RecG interacts directly with SSB: implications for stalled replication fork regression.

RecG and RuvAB are proposed to act at stalled DNA replication forks to facilitate replication restart. To define the roles of these proteins in fork regression, we used a combination of assays to determine whether RecG, RuvAB or both are capable of acting at a stalled fork. The results show that RecG binds to the C-terminus of single-stranded DNA binding protein (SSB) forming a stoichiometric complex of 2 RecG monomers per SSB tetramer. This binding occurs in solution and to SSB protein bound to single stranded DNA (ssDNA). The result of this binding is stabilization of the interaction of RecG with ssDNA. In contrast, RuvAB does not bind to SSB. Side-by-side analysis of the catalytic efficiency of the ATPase activity of each enzyme revealed that (-)scDNA and ssDNA are potent stimulators of the ATPase activity of RecG but not for RuvAB, whereas relaxed circular DNA is a poor cofactor for RecG but an excellent one for RuvAB. Collectively, these data suggest that the timing of repair protein access to the DNA at stalled forks is determined by the nature of the DNA available at the fork. We propose that RecG acts first, with RuvAB acting either after RecG or in a separate pathway following protein-independent fork regression.

Characterization of the ATPase activity of the Escherichia coli RecG protein reveals that the preferred cofactor is negatively supercoiled DNA.

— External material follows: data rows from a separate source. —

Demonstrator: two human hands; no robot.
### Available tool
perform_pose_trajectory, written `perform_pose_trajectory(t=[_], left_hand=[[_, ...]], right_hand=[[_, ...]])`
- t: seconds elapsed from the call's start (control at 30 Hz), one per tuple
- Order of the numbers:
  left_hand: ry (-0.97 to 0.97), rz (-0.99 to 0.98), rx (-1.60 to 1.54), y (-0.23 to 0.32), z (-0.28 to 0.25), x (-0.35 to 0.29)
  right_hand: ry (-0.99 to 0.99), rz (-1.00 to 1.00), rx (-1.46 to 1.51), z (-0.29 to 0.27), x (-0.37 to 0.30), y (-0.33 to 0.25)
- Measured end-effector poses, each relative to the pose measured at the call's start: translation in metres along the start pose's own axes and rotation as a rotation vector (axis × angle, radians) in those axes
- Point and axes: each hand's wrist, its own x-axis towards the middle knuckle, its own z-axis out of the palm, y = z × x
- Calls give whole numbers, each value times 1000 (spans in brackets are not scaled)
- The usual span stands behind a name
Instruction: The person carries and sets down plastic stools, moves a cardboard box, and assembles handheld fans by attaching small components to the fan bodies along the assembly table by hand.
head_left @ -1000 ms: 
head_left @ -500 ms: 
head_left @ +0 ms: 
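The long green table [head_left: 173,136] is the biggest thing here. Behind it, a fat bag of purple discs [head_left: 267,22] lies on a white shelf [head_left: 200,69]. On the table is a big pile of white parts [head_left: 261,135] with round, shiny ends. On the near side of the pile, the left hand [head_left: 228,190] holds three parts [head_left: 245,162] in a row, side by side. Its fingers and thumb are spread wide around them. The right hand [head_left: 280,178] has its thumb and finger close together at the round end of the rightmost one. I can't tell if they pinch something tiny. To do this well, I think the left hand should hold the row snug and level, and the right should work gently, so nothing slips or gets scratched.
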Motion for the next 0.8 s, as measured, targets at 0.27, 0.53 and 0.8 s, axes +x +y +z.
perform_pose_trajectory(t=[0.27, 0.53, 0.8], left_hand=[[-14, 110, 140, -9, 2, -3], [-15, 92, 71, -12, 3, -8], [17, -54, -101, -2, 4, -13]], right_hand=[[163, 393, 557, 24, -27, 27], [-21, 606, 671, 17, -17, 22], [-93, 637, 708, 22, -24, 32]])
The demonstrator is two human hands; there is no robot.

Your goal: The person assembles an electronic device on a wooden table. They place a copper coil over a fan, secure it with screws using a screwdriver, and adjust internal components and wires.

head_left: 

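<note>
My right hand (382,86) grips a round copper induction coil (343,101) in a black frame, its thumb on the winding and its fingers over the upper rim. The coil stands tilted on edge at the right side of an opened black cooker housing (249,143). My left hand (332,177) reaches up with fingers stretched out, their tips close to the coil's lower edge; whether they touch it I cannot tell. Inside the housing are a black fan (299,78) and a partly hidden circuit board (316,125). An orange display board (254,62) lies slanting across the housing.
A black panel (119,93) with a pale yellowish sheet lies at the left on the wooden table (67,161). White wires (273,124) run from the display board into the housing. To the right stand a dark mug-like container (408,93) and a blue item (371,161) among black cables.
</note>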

RecG is a member of the superfamily 2 helicase family. Its possible role in vivo is ATP hydrolysis driven regression of stalled replication forks. To gain mechanistic insight into how this is achieved, a coupled spectrophotometric assay was utilized to characterize the ATPase activity of RecG in vitro. The results demonstrate an overwhelming preference for negatively supercoiled DNA ((-)scDNA) as a cofactor for the hydrolysis of ATP. In the presence of (-)scDNA the catalytic efficiency of RecG and the processivity (as revealed through heparin trapping), were higher than on any other cofactor examined. The activity of RecG on (-)scDNA was not due to the presence of single-stranded regions functioning as loading sites for the enzyme as relaxed circular DNA treated with DNA gyrase, resulted in the highest levels of ATPase activity. Relaxation of (-)scDNA by a topoisomerase resulted in a 12-fold decrease in ATPase activity, comparable to that observed on both linear double-stranded (ds)DNA and (+)scDNA. In addition to the elevated activity in the presence of (-)scDNA, RecG also has high activity on model 4Y-substrates (i.e. chicken foot structures). This is due largely to the high apparent affinity of the enzyme for this DNA substrate, which is 46-fold higher than a 2Y-substrate (i.e. a three-way with two single-stranded (ss)DNA arms). Finally, the enzyme exhibited significant, but lower activity on ssDNA. This activity was enhanced by the Escherichia coli stranded DNA-binding protein (SSB) protein, which occurs through stabilizing of the binding of RecG to ssDNA. Stabilization is not afforded by the bacteriophage gene 32 protein, indicating a species specific, protein-protein interaction is involved. These results combine to provide significant insight into the manner and timing of the interaction of RecG with DNA at stalled replication forks.